**Exercise:** Transcribe the records in full, keeping every word exactly as given.

(Records from a collection)
┏━━
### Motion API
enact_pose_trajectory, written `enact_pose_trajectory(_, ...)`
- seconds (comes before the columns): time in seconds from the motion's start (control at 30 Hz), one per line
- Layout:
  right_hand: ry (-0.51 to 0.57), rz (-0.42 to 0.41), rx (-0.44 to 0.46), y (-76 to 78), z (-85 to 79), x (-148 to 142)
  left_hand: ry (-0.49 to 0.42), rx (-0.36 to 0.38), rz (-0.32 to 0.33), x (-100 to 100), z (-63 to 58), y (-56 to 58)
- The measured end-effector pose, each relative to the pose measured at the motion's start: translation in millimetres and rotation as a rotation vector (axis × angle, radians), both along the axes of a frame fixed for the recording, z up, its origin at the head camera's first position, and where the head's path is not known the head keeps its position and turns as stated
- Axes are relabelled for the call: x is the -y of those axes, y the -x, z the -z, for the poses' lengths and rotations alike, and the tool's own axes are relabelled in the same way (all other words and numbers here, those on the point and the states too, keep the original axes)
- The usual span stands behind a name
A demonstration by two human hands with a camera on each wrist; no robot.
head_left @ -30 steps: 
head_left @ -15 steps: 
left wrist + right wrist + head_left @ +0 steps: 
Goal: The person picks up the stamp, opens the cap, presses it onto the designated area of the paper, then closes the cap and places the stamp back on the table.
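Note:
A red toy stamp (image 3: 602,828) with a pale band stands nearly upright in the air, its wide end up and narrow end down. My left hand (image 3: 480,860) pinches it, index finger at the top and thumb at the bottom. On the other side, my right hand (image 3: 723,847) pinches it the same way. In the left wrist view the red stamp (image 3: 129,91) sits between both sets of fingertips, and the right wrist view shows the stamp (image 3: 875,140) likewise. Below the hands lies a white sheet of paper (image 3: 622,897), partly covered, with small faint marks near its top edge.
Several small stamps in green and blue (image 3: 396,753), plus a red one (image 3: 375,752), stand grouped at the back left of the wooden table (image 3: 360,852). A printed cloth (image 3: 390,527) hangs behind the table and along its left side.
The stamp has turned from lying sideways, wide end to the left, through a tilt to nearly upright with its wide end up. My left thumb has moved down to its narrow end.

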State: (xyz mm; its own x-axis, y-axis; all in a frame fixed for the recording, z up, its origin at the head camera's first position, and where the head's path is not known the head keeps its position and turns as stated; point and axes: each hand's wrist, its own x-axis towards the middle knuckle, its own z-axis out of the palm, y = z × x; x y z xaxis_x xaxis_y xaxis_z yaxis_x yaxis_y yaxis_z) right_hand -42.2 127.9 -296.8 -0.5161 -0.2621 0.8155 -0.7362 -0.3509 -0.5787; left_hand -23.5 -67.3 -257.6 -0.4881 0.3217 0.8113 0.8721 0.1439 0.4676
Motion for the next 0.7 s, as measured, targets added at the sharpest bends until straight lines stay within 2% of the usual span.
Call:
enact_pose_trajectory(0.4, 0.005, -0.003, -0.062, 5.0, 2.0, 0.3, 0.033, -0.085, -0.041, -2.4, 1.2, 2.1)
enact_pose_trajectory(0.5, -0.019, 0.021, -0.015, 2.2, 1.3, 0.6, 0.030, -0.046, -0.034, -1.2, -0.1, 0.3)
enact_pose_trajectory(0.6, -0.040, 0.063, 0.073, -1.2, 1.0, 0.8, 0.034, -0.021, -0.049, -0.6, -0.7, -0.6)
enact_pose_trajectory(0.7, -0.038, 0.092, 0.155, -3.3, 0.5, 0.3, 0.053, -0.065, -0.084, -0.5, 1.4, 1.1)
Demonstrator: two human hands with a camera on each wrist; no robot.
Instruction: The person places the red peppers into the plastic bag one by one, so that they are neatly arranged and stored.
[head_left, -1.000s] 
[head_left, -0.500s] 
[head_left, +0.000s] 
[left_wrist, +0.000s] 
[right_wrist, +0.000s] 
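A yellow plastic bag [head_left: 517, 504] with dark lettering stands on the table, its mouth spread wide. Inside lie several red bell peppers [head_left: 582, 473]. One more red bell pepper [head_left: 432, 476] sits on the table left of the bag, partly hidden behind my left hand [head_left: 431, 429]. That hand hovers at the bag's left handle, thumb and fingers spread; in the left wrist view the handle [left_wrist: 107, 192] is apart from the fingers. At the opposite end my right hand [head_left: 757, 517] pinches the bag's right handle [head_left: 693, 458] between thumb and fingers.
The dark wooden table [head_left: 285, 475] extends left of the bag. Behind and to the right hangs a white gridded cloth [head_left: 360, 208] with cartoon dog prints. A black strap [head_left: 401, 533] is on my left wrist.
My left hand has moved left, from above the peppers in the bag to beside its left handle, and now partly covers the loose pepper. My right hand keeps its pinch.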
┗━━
**Answer area:**
### Motion API
enact_pose_trajectory, written `enact_pose_trajectory(_, ...)`
- seconds (comes before the columns): time in seconds from the motion's start (control at 30 Hz), one per line
- Layout:
  right_hand: ry (-0.51 to 0.57), rz (-0.42 to 0.41), rx (-0.44 to 0.46), y (-76 to 78), z (-85 to 79), x (-148 to 142)
  left_hand: ry (-0.49 to 0.42), rx (-0.36 to 0.38), rz (-0.32 to 0.33), x (-100 to 100), z (-63 to 58), y (-56 to 58)
- The measured end-effector pose, each relative to the pose measured at the motion's start: translation in millimetres and rotation as a rotation vector (axis × angle, radians), both along the axes of a frame fixed for the recording, z up, its origin at the head camera's first position, and where the head's path is not known the head keeps its position and turns as stated
- Axes are relabelled for the call: x is the -y of those axes, y the -x, z the -z, for the poses' lengths and rotations alike, and the tool's own axes are relabelled in the same way (all other words and numbers here, those on the point and the states too, keep the original axes)
- The usual span stands behind a name
A demonstration by two human hands with a camera on each wrist; no robot.
head_left @ -30 steps: 
head_left @ -15 steps: 
left wrist + right wrist + head_left @ +0 steps: 
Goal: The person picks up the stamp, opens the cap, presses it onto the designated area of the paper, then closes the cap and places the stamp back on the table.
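Note:
A red toy stamp (image 3: 602,828) with a pale band stands nearly upright in the air, its wide end up and narrow end down. My left hand (image 3: 480,860) pinches it, index finger at the top and thumb at the bottom. On the other side, my right hand (image 3: 723,847) pinches it the same way. In the left wrist view the red stamp (image 3: 129,91) sits between both sets of fingertips, and the right wrist view shows the stamp (image 3: 875,140) likewise. Below the hands lies a white sheet of paper (image 3: 622,897), partly covered, with small faint marks near its top edge.
Several small stamps in green and blue (image 3: 396,753), plus a red one (image 3: 375,752), stand grouped at the back left of the wooden table (image 3: 360,852). A printed cloth (image 3: 390,527) hangs behind the table and along its left side.
The stamp has turned from lying sideways, wide end to the left, through a tilt to nearly upright with its wide end up. My left thumb has moved down to its narrow end.
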
State: (xyz mm; its own x-axis, y-axis; all in a frame fixed for the recording, z up, its origin at the head camera's first position, and where the head's path is not known the head keeps its position and turns as stated; point and axes: each hand's wrist, its own x-axis towards the middle knuckle, its own z-axis out of the palm, y = z × x; x y z xaxis_x xaxis_y xaxis_z yaxis_x yaxis_y yaxis_z) right_hand -42.2 127.9 -296.8 -0.5161 -0.2621 0.8155 -0.7362 -0.3509 -0.5787; left_hand -23.5 -67.3 -257.6 -0.4881 0.3217 0.8113 0.8721 0.1439 0.4676
Motion for the next 0.7 s, as measured, targets added at the sharpest bends until straight lines stay within 2% of the usual span.
Call:
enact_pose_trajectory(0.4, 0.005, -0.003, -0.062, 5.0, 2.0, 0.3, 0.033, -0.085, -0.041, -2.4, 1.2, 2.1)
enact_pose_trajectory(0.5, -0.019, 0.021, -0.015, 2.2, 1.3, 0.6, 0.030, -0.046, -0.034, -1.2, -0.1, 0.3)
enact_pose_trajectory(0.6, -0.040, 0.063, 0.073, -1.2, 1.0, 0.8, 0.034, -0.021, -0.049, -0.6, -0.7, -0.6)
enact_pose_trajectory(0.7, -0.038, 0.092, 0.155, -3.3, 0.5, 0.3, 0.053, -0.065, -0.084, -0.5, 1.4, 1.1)
Demonstrator: two human hands with a camera on each wrist; no robot.
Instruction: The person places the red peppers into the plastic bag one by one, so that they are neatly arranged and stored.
[head_left, -1.000s] 
[head_left, -0.500s] 
[head_left, +0.000s] 
[left_wrist, +0.000s] 
[right_wrist, +0.000s] 
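A yellow plastic bag [head_left: 517, 504] with dark lettering stands on the table, its mouth spread wide. Inside lie several red bell peppers [head_left: 582, 473]. One more red bell pepper [head_left: 432, 476] sits on the table left of the bag, partly hidden behind my left hand [head_left: 431, 429]. That hand hovers at the bag's left handle, thumb and fingers spread; in the left wrist view the handle [left_wrist: 107, 192] is apart from the fingers. At the opposite end my right hand [head_left: 757, 517] pinches the bag's right handle [head_left: 693, 458] between thumb and fingers.
The dark wooden table [head_left: 285, 475] extends left of the bag. Behind and to the right hangs a white gridded cloth [head_left: 360, 208] with cartoon dog prints. A black strap [head_left: 401, 533] is on my left wrist.
My left hand has moved left, from above the peppers in the bag to beside its left handle, and now partly covers the loose pepper. My right hand keeps its pinch.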

No more work remains for this exercise.